== Available data ==

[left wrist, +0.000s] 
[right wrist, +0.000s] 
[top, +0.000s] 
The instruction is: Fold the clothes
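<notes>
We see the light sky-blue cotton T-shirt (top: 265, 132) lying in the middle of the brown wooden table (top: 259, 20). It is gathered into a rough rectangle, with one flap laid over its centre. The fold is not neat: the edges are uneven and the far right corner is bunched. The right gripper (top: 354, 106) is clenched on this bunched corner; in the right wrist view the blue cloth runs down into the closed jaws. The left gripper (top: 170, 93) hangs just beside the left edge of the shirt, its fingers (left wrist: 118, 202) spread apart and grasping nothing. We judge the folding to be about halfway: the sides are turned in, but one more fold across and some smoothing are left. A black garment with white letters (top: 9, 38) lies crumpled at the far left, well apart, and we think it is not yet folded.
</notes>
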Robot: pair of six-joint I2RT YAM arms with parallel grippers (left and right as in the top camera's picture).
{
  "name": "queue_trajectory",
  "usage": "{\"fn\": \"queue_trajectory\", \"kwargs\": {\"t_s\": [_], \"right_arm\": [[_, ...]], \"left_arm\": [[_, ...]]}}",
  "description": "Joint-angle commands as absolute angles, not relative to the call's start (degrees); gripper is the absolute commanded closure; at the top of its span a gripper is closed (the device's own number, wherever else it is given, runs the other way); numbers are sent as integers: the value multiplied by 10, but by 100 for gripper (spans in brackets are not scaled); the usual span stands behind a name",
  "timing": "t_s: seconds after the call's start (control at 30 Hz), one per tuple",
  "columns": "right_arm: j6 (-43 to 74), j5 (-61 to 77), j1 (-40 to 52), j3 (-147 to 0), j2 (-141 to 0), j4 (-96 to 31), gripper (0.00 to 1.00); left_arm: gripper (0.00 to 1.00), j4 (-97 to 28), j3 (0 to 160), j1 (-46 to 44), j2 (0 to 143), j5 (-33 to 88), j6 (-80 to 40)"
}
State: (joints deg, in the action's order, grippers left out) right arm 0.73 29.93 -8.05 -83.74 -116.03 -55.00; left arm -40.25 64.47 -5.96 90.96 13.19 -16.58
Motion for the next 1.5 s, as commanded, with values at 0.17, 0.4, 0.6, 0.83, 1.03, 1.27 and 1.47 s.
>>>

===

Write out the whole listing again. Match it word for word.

— Task response —
[left wrist, +0.000s] 
[right wrist, +0.000s] 
[top, +0.000s] 
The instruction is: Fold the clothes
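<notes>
We see the light sky-blue cotton T-shirt (top: 265, 132) lying in the middle of the brown wooden table (top: 259, 20). It is gathered into a rough rectangle, with one flap laid over its centre. The fold is not neat: the edges are uneven and the far right corner is bunched. The right gripper (top: 354, 106) is clenched on this bunched corner; in the right wrist view the blue cloth runs down into the closed jaws. The left gripper (top: 170, 93) hangs just beside the left edge of the shirt, its fingers (left wrist: 118, 202) spread apart and grasping nothing. We judge the folding to be about halfway: the sides are turned in, but one more fold across and some smoothing are left. A black garment with white letters (top: 9, 38) lies crumpled at the far left, well apart, and we think it is not yet folded.
</notes>
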Robot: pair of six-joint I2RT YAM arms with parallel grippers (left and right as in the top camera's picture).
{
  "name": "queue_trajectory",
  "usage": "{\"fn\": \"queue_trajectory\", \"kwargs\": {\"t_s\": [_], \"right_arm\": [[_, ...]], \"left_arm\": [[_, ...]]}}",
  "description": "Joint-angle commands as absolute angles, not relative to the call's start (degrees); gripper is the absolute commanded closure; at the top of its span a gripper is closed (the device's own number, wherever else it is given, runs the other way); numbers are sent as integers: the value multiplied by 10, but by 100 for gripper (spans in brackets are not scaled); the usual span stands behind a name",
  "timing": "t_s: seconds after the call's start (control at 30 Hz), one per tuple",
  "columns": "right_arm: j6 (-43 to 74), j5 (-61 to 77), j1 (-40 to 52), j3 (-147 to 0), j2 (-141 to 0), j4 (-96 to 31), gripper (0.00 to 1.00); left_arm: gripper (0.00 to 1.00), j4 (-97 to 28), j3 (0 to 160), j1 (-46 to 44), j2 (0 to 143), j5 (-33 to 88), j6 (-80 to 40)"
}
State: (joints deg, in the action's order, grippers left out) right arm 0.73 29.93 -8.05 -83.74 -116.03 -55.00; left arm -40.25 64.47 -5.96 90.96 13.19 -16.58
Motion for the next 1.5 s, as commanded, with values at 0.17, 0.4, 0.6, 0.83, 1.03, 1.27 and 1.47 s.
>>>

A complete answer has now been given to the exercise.